El PP denuncia que sí hay resolución de food trucks pero no de las gradas

El concejal del grupo popular Félix Crespo afirmó ayer que es «absolutamente falsa» la argumentación de la concejalía de Cultura Festiva de que no era necesaria una resolución para las gradas. Según Crespo, esa falsedad queda patente «porque sí se ha emitido una resolución expresa a la misma empresa que instaló la grada para autorizar cinco food trucks, un quiosco bar y tres barras de bar, también tendría que haber una de la gradas». Crespo indicó que «Ribó está permitiendo que se utilice una grada que no cuenta con el preceptivo permiso municipal para su instalación y utilización en un espacio público». Añadió que el hecho de que la instalación de la grada se realizara fuera del concurso de infraestructuras de la Feria de Julio «implica que este montaje está fuera del protocolo de seguridad». Por otro lado, el presidente de la gestora del PP de Valencia ciudad, Luis Santamaría, criticó ayer que Fuset «intente eludir responsabilidades en el accidente que le costó la vida a un trabajador en Viveros». Afirmó que Fuset «se ha convertido en un ectoplasma político y no quiere aparecer en ningún problema, como ya le sucedió con la polémica encuesta». Y reiteró que «resulta bochornoso el espectáculo que están dando Fuset y Menguzzato con un trabajador de cuerpo presente».
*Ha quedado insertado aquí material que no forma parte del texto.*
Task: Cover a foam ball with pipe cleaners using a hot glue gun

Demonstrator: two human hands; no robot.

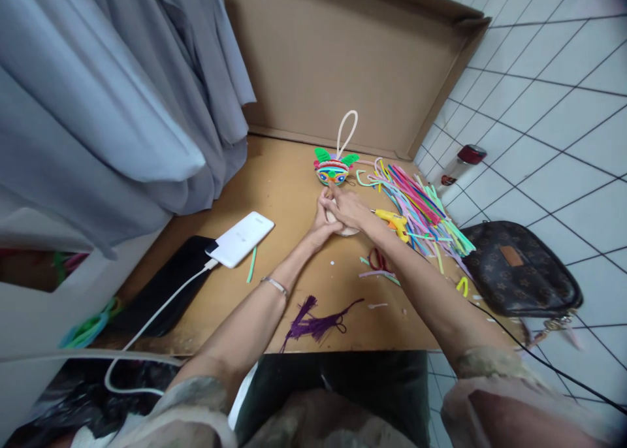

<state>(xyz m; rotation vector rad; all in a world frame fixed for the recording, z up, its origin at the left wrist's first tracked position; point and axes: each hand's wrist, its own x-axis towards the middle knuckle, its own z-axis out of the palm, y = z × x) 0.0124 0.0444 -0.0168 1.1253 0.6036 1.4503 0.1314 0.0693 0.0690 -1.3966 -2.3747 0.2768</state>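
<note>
Both hands meet near the middle of the wooden table, just in front of a colourful ornament (333, 172) with green ears and a white loop on top. My left hand (321, 221) is curled against the left side of a pale round piece (349, 231). Over its top lies my right hand (349, 208), fingers pointing left and touching the left hand. The piece is mostly covered by the hands. Right of them lies a yellow glue gun (393, 223). Red-handled scissors (377, 260) are partly under the right forearm.
Pipe cleaners (416, 203) pile at the right, beside a brown bag (522, 268) and a bottle (463, 164). Purple tassels (316, 324) lie near the front edge. A white power bank (245, 239) with a cable is at left. Cardboard (337, 63) stands behind.
</note>
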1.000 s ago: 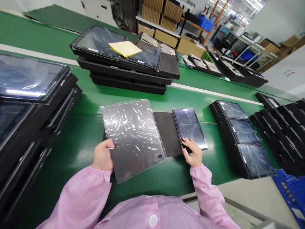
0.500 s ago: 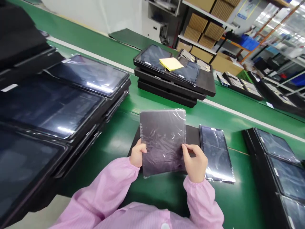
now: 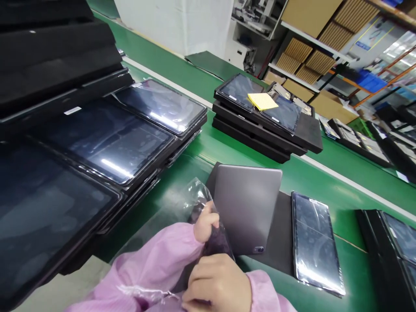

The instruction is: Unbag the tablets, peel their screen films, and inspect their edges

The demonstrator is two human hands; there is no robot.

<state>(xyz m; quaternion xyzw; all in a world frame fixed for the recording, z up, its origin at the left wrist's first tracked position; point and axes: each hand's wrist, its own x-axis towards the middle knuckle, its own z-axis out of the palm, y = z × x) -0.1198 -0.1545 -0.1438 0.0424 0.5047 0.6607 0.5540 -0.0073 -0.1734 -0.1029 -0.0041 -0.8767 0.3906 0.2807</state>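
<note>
A grey tablet (image 3: 248, 203), back side up with its camera at the lower right corner, stands out bare over a black mat (image 3: 282, 234). Clear plastic film (image 3: 198, 190) hangs at its left side. My left hand (image 3: 206, 222) is closed at the tablet's left edge with the film between its fingers. Nearer to me, my right hand (image 3: 219, 284) is closed with curled fingers; a strip of crumpled film trails left from beside it, and the fingertips are partly hidden. A wrapped tablet (image 3: 316, 242) lies screen up on the right.
Stacked black trays of wrapped tablets (image 3: 110, 134) fill the left. Another black stack (image 3: 269, 117) with a yellow note pad (image 3: 262, 101) stands behind. More trays (image 3: 373, 251) sit at the right on the green table (image 3: 344, 190).
The film has come off the grey tablet towards the left and me. My right hand has moved from the tablet's right edge down and left. The camera view has shifted left.
</note>
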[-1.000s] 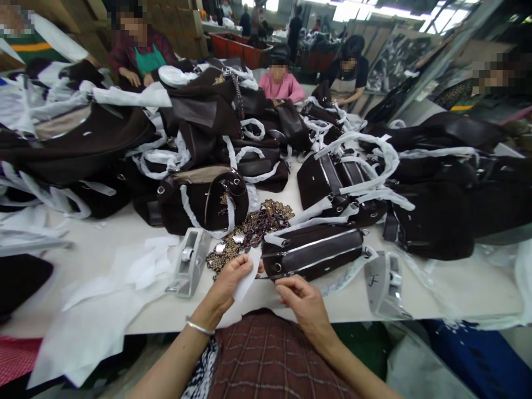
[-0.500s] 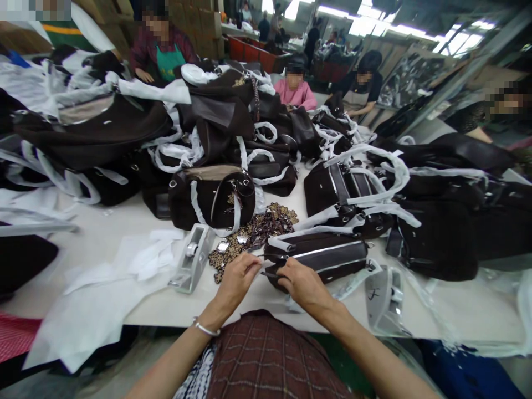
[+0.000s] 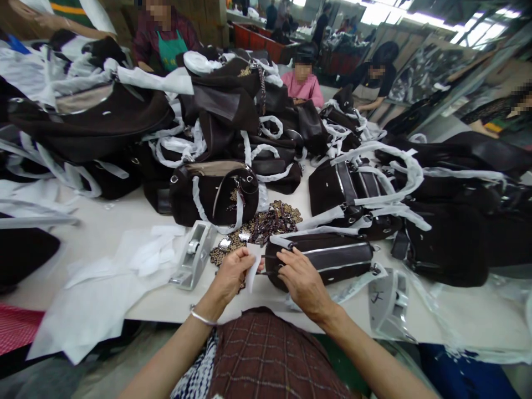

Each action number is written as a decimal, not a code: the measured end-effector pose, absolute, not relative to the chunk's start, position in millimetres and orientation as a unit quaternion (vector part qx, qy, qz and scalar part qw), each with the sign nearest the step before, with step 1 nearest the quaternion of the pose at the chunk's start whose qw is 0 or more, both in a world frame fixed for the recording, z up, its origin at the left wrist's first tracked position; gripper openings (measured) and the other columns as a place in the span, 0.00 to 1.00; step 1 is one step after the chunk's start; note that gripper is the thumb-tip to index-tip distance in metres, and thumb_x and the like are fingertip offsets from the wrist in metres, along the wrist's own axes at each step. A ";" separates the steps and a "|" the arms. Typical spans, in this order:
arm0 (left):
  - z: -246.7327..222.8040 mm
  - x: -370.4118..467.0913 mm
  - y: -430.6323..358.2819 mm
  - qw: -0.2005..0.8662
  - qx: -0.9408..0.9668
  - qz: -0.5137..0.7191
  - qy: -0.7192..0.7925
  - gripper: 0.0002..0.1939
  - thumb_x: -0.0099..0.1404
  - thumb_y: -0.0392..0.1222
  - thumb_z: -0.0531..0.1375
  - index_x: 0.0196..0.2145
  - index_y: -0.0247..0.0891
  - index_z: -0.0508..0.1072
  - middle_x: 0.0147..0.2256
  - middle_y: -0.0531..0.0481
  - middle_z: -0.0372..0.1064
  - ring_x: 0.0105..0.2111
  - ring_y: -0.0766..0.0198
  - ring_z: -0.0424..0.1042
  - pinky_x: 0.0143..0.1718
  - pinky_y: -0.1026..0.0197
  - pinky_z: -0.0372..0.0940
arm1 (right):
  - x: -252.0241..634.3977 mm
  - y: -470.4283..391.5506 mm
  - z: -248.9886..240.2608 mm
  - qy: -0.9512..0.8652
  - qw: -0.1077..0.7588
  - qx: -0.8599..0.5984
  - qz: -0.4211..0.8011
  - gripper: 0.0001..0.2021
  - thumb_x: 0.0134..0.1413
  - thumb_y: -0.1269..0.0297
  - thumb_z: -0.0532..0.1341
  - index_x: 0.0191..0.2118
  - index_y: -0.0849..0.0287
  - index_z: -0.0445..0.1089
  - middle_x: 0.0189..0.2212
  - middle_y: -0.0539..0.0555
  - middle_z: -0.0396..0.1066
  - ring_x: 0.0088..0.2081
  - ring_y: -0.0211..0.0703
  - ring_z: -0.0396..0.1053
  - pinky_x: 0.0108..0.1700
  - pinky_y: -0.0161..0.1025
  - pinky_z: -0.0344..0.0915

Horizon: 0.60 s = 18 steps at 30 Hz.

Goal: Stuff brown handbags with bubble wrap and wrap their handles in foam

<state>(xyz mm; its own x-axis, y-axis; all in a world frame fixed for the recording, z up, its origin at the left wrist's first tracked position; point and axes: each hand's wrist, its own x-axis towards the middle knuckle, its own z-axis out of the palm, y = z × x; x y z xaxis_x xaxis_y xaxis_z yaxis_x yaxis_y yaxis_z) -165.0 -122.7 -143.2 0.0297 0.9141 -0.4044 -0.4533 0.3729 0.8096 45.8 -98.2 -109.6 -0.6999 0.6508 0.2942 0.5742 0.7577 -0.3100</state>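
A dark brown bag (image 3: 332, 257) with a glossy stripe and white-wrapped handles lies on its side before me. My left hand (image 3: 233, 274) pinches a small white slip of paper (image 3: 252, 269) just left of the bag's end, beside thin dark straps. My right hand (image 3: 303, 282) rests on the near left end of the bag, its fingers spread over the surface. Behind my left hand, a heap of patterned brown and gold charms (image 3: 270, 224) lies on the white table (image 3: 162, 305).
Tape dispensers stand at left (image 3: 194, 255) and right (image 3: 390, 305). White sheets (image 3: 100, 293) cover the table's left part. Piled bags (image 3: 95, 124) with wrapped handles fill the back and right. Several people are beyond them, one in pink (image 3: 305, 86).
The white slip now shows upright in my left hand. My right hand's fingers have moved from the straps onto the bag and spread. The view has shifted slightly.
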 end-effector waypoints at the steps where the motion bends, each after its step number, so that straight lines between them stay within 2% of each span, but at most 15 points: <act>1: -140.7 -163.9 -122.7 0.728 0.158 0.508 0.432 0.13 0.57 0.42 0.69 0.34 0.37 0.69 0.30 0.51 0.72 0.28 0.66 0.73 0.33 0.65 0.70 | 46.2 -98.1 -111.8 -0.915 0.206 -0.331 0.108 0.07 0.61 0.74 0.57 0.38 0.59 0.71 0.55 0.60 0.69 0.60 0.50 0.62 0.64 0.58 0.56; 3: -135.7 -161.4 -122.9 0.773 0.063 0.517 0.362 0.17 0.53 0.39 0.72 0.35 0.36 0.68 0.29 0.52 0.72 0.27 0.69 0.72 0.34 0.66 0.70 | 46.5 -97.8 -115.0 -0.908 0.223 -0.332 0.125 0.07 0.61 0.73 0.57 0.38 0.58 0.72 0.54 0.59 0.70 0.59 0.50 0.64 0.64 0.59 0.56; 6: -128.9 -161.2 -123.3 0.763 0.059 0.546 0.340 0.17 0.53 0.38 0.72 0.35 0.37 0.69 0.29 0.53 0.72 0.30 0.67 0.73 0.37 0.66 0.70 | 46.1 -97.4 -117.5 -0.900 0.237 -0.339 0.137 0.06 0.60 0.73 0.59 0.37 0.57 0.72 0.51 0.58 0.72 0.56 0.49 0.66 0.63 0.58 0.57; 9: -125.5 -166.1 -124.5 0.733 0.129 0.550 0.379 0.16 0.55 0.43 0.71 0.37 0.37 0.71 0.32 0.51 0.73 0.34 0.67 0.72 0.38 0.66 0.68 | 45.3 -96.8 -119.0 -0.899 0.232 -0.345 0.140 0.05 0.60 0.73 0.59 0.37 0.57 0.71 0.48 0.57 0.73 0.54 0.48 0.67 0.61 0.56 0.58; 13: -130.4 -166.7 -125.5 0.645 0.238 0.552 0.472 0.11 0.56 0.41 0.70 0.31 0.35 0.72 0.29 0.54 0.70 0.30 0.71 0.68 0.34 0.70 0.64 | 43.6 -95.2 -122.0 -0.897 0.237 -0.345 0.144 0.05 0.61 0.73 0.58 0.37 0.57 0.70 0.44 0.56 0.74 0.51 0.46 0.68 0.60 0.54 0.58; 18: -136.7 -150.6 -119.4 0.699 0.045 0.598 0.389 0.14 0.54 0.37 0.71 0.33 0.37 0.69 0.28 0.53 0.69 0.29 0.68 0.71 0.34 0.66 0.68 | 42.1 -93.4 -125.0 -0.887 0.263 -0.347 0.151 0.05 0.61 0.73 0.58 0.37 0.57 0.69 0.43 0.56 0.74 0.48 0.46 0.68 0.59 0.53 0.59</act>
<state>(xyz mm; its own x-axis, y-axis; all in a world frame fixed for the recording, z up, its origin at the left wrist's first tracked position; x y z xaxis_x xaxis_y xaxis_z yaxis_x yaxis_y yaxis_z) -150.6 -119.4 -136.7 -0.0190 0.8716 -0.4898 -0.8013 0.2797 0.5288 42.1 -93.4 -125.0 -0.6200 0.6958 0.3626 0.5366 0.7132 -0.4511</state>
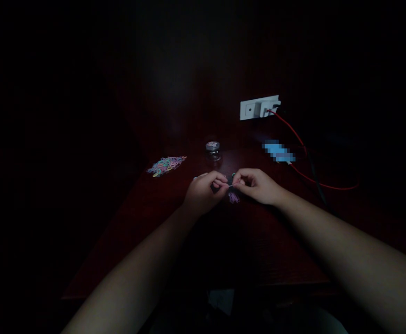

Este no es el primer enfrentamiento en el seno del tripartito y a buen seguro no será el último. Tampoco es el primero que enfrenta a Pere Fuset con agentes externos a su propia concejalía, como cuando criticó a la Interagrupación fallera por las protestas ante la encuesta politizada que publicó LAS PROVINCIAS. La relación del también presidente de la Junta Central Fallera con parte del mundo de las comisiones no pasa por su mejor momento, lo que ha provocado que el mismo Fuset haya delegado las funciones de presidir los órganos asamblearios falleros como el pleno de la misma junta y la Asamblea de Presidentes en el vicepresidente primero de la entidad, Javier Tejero, para evitar dar explicaciones ante los falleros.

Funset vs Menguzzato

Tampoco aquel fue el primer rifirrafe de Fuset con ese colectivo, pues el pasado año la publicación de unas normas de vestimenta y protocolo para las falleras mayores y su corte de honor supusieron otro mal trago para el edil, que dijo que no existían y luego, que sí pero que llevaban años usándose, para lo que mostró borradores de la norma de años anteriores. Por aquel entonces, decenas de falleras mayores de los últimos 30 años publicaron un manifiesto en el que decían que nunca les habían obligado a cumplir ninguna normativa respecto a su ropa o su comportamiento, más allá de alguna recomendación que en ningún caso fue imposición.